Our theory throws light on two questions namely why increasing depth till a point helps in training and why increasing depth beyond a point hurts training.
- Score: 3.6954802719347426
- License: http://arxiv.org/licenses/nonexclusive-distrib/1.0/
- Abstract: Understanding the role of (stochastic) gradient descent (SGD) in the training
and generalisation of deep neural networks (DNNs) with ReLU activation has been
the object study in the recent past. In this paper, we make use of deep gated
networks (DGNs) as a framework to obtain insights about DNNs with ReLU
activation. In DGNs, a single neuronal unit has two components namely the
pre-activation input (equal to the inner product the weights of the layer and
the previous layer outputs), and a gating value which belongs to $[0,1]$ and
the output of the neuronal unit is equal to the multiplication of
pre-activation input and the gating value. The standard DNN with ReLU
activation, is a special case of the DGNs, wherein the gating value is $1/0$
based on whether or not the pre-activation input is positive or negative.
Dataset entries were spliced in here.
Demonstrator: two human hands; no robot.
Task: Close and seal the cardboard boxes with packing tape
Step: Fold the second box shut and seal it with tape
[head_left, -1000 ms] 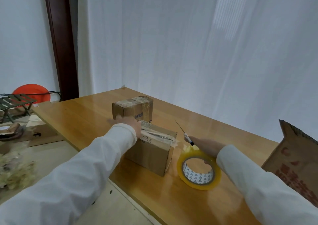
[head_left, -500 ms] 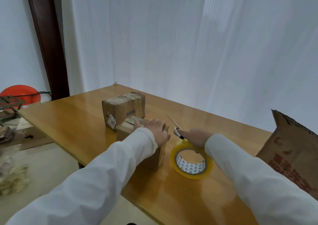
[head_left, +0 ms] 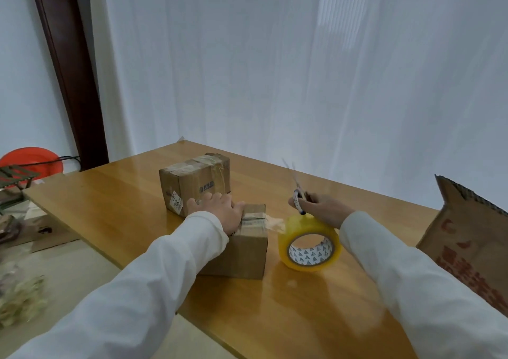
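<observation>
Small brown cardboard box (head_left: 242, 248), centre frame on wooden desk (head_left: 110, 207), now pinned by left hand (head_left: 220, 213). Right hand (head_left: 321, 210) lifted, gripping scissors (head_left: 298, 194) above yellow tape roll (head_left: 309, 244). Strip still uncut; cutting likely next.

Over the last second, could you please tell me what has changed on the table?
The left hand moved from the far box onto the near box, pressing its taped top. The right hand, its grip on the scissors, lifted them above the tape roll. A tape strand stays stretched between roll and near box; both boxes stayed put.
</observation>
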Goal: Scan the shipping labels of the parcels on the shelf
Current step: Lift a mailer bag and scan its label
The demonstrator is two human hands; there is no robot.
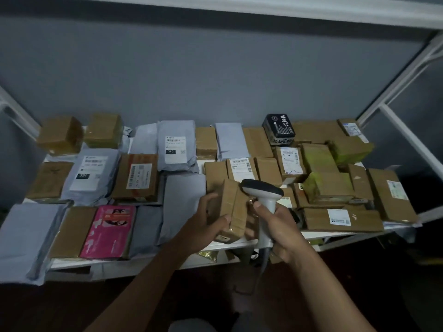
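1. The left hand [206, 221] is gripping a brown box [233, 209], tilting it on edge at the front of the shelf [239, 244].
2. The right hand [275, 226] is gripping the scanner [262, 195]; its head is sitting just right of the box, facing it.
3. No label is showing on the box faces in view.

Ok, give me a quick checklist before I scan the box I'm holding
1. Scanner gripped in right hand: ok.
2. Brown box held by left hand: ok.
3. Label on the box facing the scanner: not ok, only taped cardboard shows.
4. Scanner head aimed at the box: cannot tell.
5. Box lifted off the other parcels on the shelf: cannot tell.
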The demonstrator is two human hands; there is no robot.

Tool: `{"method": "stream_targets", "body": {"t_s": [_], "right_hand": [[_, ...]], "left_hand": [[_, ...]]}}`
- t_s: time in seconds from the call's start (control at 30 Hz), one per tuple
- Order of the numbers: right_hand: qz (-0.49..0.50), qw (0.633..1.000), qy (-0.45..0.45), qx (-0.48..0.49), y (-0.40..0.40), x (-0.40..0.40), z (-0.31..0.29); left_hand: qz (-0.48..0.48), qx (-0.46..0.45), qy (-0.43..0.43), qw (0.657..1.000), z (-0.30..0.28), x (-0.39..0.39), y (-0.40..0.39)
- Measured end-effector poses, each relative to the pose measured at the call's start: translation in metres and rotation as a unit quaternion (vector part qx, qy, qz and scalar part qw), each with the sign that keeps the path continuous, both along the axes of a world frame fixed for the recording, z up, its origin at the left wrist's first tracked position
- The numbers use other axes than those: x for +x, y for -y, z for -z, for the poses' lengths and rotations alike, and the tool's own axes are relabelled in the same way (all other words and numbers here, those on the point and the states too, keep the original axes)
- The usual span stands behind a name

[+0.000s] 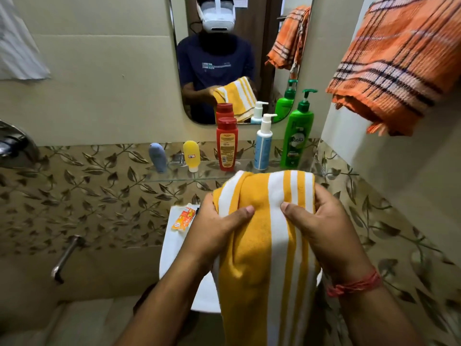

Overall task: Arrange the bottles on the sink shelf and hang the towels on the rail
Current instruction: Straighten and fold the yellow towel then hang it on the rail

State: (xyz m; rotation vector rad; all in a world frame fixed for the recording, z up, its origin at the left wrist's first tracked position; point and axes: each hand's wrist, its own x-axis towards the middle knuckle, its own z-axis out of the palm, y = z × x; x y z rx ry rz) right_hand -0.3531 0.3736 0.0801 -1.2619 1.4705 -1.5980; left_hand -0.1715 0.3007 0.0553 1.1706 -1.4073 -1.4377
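Note:
I hold a yellow and white striped towel [264, 236] in front of me over the white sink [174, 248]. My left hand [217, 228] grips its left side and my right hand [321, 223] grips its right side. On the glass shelf [174, 177] behind the towel stand a grey tube [157, 157], a yellow tube [191, 156], a red bottle [227, 143], a white pump bottle [263, 143] and a green pump bottle [296, 133]. An orange checked towel [396, 66] hangs at the upper right; its rail is hidden.
A mirror [239, 58] above the shelf reflects a person and the bottles. An orange sachet [183, 218] lies on the sink's left rim. A metal tap [64, 255] sticks out of the left wall. A pale cloth [17, 46] hangs at the upper left.

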Motion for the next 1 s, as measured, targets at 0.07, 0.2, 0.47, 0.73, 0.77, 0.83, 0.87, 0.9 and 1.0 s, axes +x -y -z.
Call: {"method": "stream_targets", "body": {"t_s": [0.07, 0.2, 0.47, 0.73, 0.77, 0.83, 0.87, 0.9, 1.0], "right_hand": [[0.012, 0.999, -0.048, 0.009, 0.001, 0.003, -0.003], [0.011, 0.994, -0.103, 0.036, -0.003, 0.004, -0.009], [-0.004, 0.984, 0.029, 0.174, 0.011, -0.009, 0.008], [-0.069, 0.922, 0.345, 0.158, 0.007, -0.016, 0.005], [-0.084, 0.913, 0.378, 0.128, 0.006, -0.016, 0.004], [-0.125, 0.911, 0.387, 0.066, 0.002, -0.019, 0.010], [-0.141, 0.924, 0.352, 0.048, -0.002, -0.019, 0.014], [-0.145, 0.941, 0.302, 0.043, -0.006, -0.016, 0.016], [-0.108, 0.977, 0.181, 0.019, -0.014, -0.009, 0.015]], "left_hand": [[-0.032, 0.020, 0.017, 0.999, 0.006, -0.004, 0.002], [-0.072, 0.043, 0.017, 0.996, 0.012, -0.014, 0.004], [-0.073, 0.218, -0.202, 0.952, 0.022, -0.014, 0.002], [0.079, 0.059, -0.237, 0.967, 0.016, 0.008, -0.014], [0.070, 0.040, -0.236, 0.969, 0.015, 0.009, -0.013], [0.038, -0.027, -0.223, 0.974, 0.008, 0.011, -0.009], [0.029, -0.063, -0.207, 0.976, 0.001, 0.011, -0.007], [0.029, -0.094, -0.187, 0.978, -0.004, 0.012, -0.005], [0.061, -0.133, -0.141, 0.979, -0.018, 0.012, -0.002]]}}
We
theoretically analyse and experiment with several variants of DGNs, each
variant suited to understand a particular aspect of either training or
generalisation in DNNs with ReLU activation. Our theory throws light on two
questions namely i) why increasing depth till a point helps in training and ii)
why increasing depth beyond a point hurts training? We also present
experimental evidence to show that gate adaptation, i.e., the change of gating
value through the course of training is key for generalisation.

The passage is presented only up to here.